В «Преступлениях любви» де Сад словно задался целью перепробовать для себя все возможные темы и сюжеты, черпая их в многочисленных источниках — как у барочных новеллистов XVII века Франсуа де Россе и Жана Пьера Камю, так и у своего современника Бакюляра д'Арно. Иногда даже создается впечатление, что де Саду было неинтересно самому придумывать сюжетные ходы и он брал готовые, видоизменял их в соответствии со своими замыслами и трактовал поступки героев согласно своему «образу мыслей». «Двойное испытание» — литературное отражение галантных празднеств, устраивать которые было модно во времена маркиза. Большую часть новеллы занимают описания фантастических театральных зрелищ: рыцарских турниров, битв титанов, путешествий на волшебные острова и проч. и проч., свидетельствующих о пристрастии автора к театру и театральности и о его прекрасном знании театральной техники своего времени. А постановочные фантазии времен де Сада были поистине без1раничны. К примеру, очевидцы писали, что на празднестве, устроенном принцем Конде в его загородном владении Шантийи, из гигантских ананасов выскакивали настоящие карлики, а в «Опера-Комик» устраивали настоящий фейерверк. В новелле «Родриго, или Заколдованная башня» де Сад попытался создать фантастическую сказку, соединив историю (король Родриго — персонаж исторический), мотив мести и средневековый сюжет схождения в потусторонний мир. Но любые шаги, уводившие из мира страстей, приводили де Сада в иллюзорный мир театра: странствия Родриго по иным мирам напоминают перемещения актера в театральных декорациях.

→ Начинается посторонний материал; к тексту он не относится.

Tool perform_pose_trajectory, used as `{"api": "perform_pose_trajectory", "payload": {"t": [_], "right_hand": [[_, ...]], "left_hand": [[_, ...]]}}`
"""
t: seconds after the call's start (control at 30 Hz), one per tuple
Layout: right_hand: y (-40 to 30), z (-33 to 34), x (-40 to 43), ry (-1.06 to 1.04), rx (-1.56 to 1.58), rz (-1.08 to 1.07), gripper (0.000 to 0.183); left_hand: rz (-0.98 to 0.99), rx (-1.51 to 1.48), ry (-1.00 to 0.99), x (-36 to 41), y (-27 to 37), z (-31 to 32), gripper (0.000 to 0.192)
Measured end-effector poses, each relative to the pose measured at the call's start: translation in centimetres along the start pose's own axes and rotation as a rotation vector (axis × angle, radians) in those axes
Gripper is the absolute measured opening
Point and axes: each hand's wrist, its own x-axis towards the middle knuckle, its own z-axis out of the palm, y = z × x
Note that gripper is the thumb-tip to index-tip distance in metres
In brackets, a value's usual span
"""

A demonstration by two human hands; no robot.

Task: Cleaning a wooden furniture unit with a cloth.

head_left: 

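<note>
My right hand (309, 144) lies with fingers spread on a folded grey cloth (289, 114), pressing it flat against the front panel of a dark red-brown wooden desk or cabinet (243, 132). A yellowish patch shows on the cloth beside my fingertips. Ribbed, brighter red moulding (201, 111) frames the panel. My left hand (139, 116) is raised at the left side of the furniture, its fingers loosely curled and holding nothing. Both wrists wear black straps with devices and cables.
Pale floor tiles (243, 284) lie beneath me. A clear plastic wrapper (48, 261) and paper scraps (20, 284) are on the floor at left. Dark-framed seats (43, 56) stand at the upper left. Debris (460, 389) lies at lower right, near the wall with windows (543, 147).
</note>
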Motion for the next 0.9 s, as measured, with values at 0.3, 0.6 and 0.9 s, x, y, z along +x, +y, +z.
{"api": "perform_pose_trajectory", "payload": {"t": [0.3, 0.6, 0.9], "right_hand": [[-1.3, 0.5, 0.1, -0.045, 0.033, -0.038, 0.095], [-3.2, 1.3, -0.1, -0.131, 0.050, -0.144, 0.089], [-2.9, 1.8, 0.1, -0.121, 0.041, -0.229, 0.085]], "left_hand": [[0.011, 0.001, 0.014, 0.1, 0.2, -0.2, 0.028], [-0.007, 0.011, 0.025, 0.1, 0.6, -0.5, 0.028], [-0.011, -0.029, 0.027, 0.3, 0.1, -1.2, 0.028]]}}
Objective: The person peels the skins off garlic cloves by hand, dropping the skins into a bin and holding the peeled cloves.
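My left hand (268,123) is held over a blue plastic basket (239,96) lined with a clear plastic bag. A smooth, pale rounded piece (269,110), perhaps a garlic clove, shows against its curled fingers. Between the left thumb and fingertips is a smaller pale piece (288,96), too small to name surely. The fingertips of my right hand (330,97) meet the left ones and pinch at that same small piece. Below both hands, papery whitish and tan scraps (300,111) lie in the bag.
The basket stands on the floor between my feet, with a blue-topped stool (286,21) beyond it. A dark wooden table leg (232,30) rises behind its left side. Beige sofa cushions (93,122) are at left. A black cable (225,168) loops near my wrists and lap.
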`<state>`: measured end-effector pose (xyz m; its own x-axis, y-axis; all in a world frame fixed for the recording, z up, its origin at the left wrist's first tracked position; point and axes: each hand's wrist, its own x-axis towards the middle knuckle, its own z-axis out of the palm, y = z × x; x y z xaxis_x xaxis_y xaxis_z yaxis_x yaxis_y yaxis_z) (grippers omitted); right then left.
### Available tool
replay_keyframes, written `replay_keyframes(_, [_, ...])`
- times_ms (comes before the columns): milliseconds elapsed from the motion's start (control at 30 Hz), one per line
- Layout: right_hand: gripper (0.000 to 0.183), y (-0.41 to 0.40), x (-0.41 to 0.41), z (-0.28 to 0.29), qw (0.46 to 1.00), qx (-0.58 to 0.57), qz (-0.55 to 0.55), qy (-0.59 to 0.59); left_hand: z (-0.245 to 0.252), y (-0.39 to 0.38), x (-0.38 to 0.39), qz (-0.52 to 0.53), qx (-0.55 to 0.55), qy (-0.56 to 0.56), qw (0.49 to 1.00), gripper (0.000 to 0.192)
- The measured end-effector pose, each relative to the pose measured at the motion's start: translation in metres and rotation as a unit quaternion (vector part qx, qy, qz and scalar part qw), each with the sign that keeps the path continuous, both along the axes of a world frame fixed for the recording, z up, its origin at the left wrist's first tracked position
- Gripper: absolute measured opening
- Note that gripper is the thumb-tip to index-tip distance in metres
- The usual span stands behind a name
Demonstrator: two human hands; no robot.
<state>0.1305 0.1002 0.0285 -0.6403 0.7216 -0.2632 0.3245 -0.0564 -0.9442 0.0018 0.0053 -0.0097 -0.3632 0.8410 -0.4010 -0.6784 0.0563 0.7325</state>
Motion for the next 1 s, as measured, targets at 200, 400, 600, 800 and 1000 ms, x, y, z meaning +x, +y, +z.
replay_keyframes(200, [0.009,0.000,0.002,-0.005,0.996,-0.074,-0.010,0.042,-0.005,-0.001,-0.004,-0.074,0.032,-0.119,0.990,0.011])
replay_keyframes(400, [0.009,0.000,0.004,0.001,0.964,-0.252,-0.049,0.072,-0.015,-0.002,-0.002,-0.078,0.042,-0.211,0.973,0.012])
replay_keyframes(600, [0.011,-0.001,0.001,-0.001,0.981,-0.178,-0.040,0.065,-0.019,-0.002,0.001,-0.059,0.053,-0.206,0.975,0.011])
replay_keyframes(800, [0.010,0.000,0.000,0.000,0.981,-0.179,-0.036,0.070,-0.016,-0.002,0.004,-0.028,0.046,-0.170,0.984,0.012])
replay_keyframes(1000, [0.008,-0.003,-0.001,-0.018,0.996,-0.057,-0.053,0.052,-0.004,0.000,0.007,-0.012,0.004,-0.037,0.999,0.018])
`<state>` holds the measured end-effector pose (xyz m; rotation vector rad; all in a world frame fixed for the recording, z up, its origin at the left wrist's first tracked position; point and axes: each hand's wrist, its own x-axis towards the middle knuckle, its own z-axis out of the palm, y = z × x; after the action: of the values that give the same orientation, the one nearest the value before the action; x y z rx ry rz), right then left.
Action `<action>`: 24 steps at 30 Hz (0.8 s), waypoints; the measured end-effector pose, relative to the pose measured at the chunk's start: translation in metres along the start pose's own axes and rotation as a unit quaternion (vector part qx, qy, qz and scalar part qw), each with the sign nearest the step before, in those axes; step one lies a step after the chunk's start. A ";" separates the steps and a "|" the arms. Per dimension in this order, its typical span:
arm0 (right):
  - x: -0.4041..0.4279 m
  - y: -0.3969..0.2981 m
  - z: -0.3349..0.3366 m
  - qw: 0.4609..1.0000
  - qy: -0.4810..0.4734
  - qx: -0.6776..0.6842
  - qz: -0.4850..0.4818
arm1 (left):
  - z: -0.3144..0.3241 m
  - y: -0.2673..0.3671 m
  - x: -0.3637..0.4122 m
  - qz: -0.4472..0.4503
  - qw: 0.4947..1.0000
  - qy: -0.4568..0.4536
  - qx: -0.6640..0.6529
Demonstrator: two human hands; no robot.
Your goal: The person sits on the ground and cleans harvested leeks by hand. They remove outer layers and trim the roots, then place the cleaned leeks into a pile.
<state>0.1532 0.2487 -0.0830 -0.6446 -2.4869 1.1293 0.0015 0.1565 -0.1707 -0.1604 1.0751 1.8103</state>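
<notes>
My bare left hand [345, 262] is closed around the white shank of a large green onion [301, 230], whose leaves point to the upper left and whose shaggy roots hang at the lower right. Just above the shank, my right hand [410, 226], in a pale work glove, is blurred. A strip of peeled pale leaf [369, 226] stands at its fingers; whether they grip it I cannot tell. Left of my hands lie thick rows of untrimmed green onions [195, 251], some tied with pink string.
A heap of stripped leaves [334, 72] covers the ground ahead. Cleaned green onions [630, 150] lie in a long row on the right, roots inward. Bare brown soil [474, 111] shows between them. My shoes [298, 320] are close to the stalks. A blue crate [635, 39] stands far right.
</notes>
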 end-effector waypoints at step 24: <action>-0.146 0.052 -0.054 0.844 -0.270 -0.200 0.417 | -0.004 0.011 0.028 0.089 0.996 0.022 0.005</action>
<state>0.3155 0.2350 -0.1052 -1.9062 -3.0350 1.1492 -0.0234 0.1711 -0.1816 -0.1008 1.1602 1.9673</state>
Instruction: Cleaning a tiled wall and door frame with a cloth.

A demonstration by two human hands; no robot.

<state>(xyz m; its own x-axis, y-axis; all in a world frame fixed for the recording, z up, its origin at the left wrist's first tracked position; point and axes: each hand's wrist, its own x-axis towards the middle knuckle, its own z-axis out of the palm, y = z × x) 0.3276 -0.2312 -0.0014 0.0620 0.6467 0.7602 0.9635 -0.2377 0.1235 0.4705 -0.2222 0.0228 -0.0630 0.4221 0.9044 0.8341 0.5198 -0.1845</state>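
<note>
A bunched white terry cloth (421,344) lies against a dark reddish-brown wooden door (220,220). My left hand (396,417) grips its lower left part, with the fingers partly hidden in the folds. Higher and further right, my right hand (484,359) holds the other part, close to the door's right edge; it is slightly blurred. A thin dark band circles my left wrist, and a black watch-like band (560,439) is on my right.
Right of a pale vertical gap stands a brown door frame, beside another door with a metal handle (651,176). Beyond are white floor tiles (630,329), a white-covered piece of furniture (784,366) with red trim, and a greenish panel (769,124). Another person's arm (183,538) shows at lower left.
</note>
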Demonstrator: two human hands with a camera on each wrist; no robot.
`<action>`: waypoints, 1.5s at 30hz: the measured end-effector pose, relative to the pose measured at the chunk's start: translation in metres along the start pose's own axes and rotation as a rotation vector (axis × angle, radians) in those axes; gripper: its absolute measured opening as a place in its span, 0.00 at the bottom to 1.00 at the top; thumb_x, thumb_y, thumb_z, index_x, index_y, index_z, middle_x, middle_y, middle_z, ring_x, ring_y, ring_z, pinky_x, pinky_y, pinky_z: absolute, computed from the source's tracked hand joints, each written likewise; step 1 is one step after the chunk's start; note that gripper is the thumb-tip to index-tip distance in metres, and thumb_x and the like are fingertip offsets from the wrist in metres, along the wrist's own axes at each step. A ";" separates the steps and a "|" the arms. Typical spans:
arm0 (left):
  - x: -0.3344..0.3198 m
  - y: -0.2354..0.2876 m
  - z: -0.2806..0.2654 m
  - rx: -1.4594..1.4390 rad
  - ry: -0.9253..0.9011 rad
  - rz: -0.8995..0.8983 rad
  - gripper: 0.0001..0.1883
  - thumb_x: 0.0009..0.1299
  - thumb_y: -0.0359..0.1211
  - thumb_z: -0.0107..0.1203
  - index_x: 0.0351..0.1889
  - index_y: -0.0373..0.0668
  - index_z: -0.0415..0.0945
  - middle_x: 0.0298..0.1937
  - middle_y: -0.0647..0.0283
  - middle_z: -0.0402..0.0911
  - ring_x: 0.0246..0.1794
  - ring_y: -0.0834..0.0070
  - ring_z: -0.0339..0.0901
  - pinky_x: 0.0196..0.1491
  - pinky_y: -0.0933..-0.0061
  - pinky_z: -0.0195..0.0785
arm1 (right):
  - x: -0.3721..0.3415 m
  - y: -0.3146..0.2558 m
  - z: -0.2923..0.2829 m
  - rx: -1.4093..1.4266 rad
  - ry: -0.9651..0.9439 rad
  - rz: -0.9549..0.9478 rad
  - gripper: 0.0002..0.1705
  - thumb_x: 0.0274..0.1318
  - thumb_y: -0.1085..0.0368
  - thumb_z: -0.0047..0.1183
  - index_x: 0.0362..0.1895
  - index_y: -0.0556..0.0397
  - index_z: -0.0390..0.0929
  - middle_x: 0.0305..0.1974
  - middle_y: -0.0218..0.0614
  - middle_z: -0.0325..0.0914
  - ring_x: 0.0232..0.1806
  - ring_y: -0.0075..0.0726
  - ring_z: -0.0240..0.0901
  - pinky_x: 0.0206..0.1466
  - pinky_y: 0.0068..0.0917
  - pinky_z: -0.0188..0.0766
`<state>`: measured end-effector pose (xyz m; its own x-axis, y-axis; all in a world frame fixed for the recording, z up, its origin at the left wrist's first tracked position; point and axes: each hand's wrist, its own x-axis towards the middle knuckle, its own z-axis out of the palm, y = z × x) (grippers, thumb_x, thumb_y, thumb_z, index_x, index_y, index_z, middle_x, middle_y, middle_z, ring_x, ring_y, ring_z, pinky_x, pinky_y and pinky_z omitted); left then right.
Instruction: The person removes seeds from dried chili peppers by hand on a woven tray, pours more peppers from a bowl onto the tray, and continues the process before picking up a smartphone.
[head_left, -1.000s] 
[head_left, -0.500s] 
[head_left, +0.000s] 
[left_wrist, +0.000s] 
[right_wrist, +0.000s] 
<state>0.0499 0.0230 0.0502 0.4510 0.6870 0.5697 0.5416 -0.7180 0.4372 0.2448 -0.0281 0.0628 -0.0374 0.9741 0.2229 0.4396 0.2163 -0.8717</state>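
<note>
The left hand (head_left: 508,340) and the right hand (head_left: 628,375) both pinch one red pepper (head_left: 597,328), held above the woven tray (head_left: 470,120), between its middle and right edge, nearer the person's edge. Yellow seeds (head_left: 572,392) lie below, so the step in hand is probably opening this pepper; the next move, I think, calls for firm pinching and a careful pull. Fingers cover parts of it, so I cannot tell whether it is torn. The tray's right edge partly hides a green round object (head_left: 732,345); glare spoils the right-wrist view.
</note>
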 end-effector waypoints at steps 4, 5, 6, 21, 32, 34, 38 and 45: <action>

Де Сад часто использовал аксессуары готического романа, а также любимые романтиками «тайны рождения». Но если Анна Радклиф или Мэтью Грегори Льюис использовали пещеры, подвалы, скелеты и призраки для создания зыбкой атмосферы таинственности и страха, а тайна рождения накладывала на героя особый отпечаток, делала его непохожим на других, то де Саду уединенный замок нужен прежде всего для охраны самого героя от вторжения извне. Разбойник Франло (новелла «Факселанж») селится «в пустынной долине, окруженной горами», потому что она «недоступна ни для праздных путешественников, ни для полиции». Тайна рождения нужна писателю, чтобы показать слепую игру случая и подчеркнуть неотвратимую волю рока. Несчастная Флорвиль (новелла «Флорвиль и Курваль»), узнав тайну своего рождения, понимает, что невольно стала супругой собственного отца, любовницей брата и убийцей своего сына, и немедленно убивает себя. Благородный Доржевиль (новелла «Доржевиль, или Преступная добродетель»), желая спасти девицу от бесчестья, уговаривает ее стать его женой, а потом узнает, что женился на собственной сестре. Больше всего готического антуража в повести «Генриетта Штральзон, или Последствия отчаяния»: «Святая обитель была затянута черным, и посредине, на погребальном ложе, в окружении горящих свечей, покоилось тело Вильямса, пронзенное тринадцатью кинжалами, все еще торчащими из кровоточащих ран». Трепетная Генриетта собственной рукой вырвала кинжал из сердца мертвого возлюбленного и вонзила его в тело негодяя, погубившего его. В этой новелле, носящей подзаголовок «Английская повесть», де Сад в полной мере отдал дань и Ричардсону, и Радклиф.
Исторические повести «Лауренция и Антонио» и «Жюльетта и Ронэ, или Заговор в Амбуазе»[11]
имели неожиданно счастливый конец (негодяи посрамлены, влюбленные воссоединяются), и даже вопреки исторической правде: в хронике, откуда почерпнут сюжет «Жюльетты и Ронэ», события завершались трагически, но, как указывал автор, ему захотелось показать, что благородство души заслуживает вознаграждения. Из сходных соображений он отступил от исторической правды и в своем позднем романе «Маркиза де Ганж», убив главного мучителя маркизы. Новелла «Графиня де Сансерр, или Соперница собственной дочери» переносит читателя, согласно канонам популярного в то время нарративного жанра, в условное средневековье, где совершается страшное преступление, порожденное роковой страстью. В рассказе «Факселанж, или Заблуждения честолюбия» выводится образ разбойника Франло, еще не благородного, но уже не без привлекательности. Франло стоит в первых рядах целой когорты благородных (и не очень) разбойников и авантюристов, прочно занявших свое место в литературе конца XVIII—XIX веков. Придумывая образ Франло, де Сад вполне мог опираться на истории прославленных разбойников своего времени — Луи Доминика Картуша (1693—1721), терроризировавшего Париж и его окрестности, и своего земляка Луи Мандрена (1725—1755), грабившего исключительно сборщиков налогов и снискавшего этим немалую популярность у местного населения.